Chapter 5
Ruangan itu sepi dan gelap. Udara dingin perlahan masuk melalui celah jendela yang tak tertutup rapat. Jam dinding telah menunjukkan pukul 10 malam. Henry membuka pintu dengan sebelah kakinya. Ia berjalan masuk tanpa menyalakan lampu terlebih dahulu. Langkahnya mendekati kasur empuk berwarna ungu. Ia menjatuhkan tubuh gadis itu di atas kasur dengan hati-hati. Takut kalau gadis itu akan terbangun.
Kini ruangan itu tidak sepenuhnya gelap. Ada cahaya remang-remang yang menerangi dari luar pintu. Henry merenggangkan otot-ototnya yang kaku sambil duduk di tepi ranjang. Ia hendak berjalan menghidupkan nyala lampu saat tiba-tiba ponselnya berbunyi nyaring. Ia segera merogoh saku celananya dan memencet tombol hijau denga terburu-buru.

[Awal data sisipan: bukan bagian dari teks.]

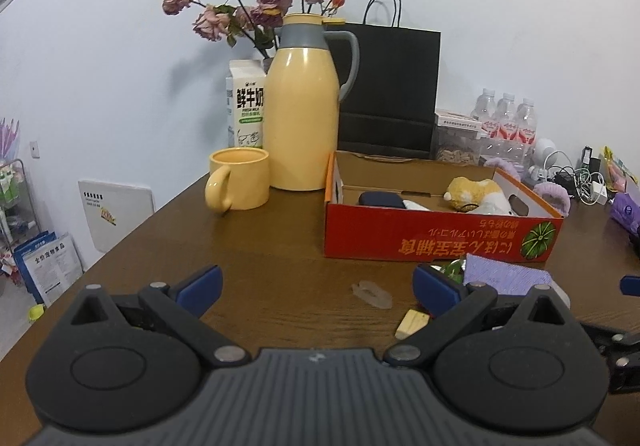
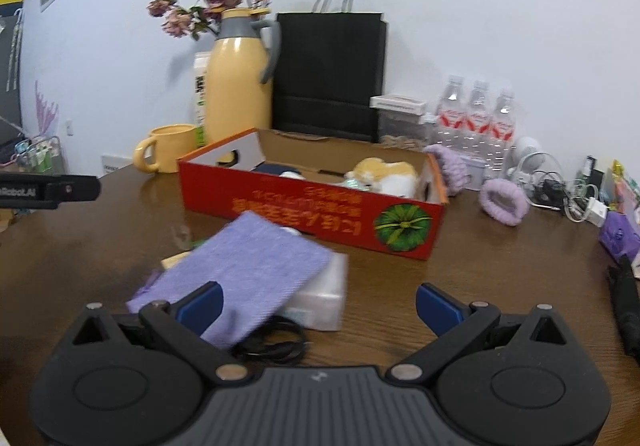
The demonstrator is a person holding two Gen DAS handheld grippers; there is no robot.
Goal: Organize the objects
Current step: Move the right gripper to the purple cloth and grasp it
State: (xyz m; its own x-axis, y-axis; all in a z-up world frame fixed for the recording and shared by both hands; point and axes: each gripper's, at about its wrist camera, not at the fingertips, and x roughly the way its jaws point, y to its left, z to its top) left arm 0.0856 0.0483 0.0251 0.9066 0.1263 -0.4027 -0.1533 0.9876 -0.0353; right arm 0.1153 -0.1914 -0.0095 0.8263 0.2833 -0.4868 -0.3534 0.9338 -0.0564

“Halo?” desis Henry dari balik telepon.
“Henry, ada apa dengan suaramu?” sahut suara di ujung sana. Suara seorang pria yang tak asing lagi di telinganya.
Henry menjauhkan ponselnya dan melihat nama yang tertera di layar.
“Ya, Zhou Mi. Ada apa?” Henry balik bertanya.
“Ada sebuah informasi penting yang harus kau ketahui. Ketua memintaku menyampaikannya padamu. Kau ada di mana sekarang?”
“Di kamar,” sahut Henry asal.
“Di kamar?” tanya Zhou Mi dengan nada heran.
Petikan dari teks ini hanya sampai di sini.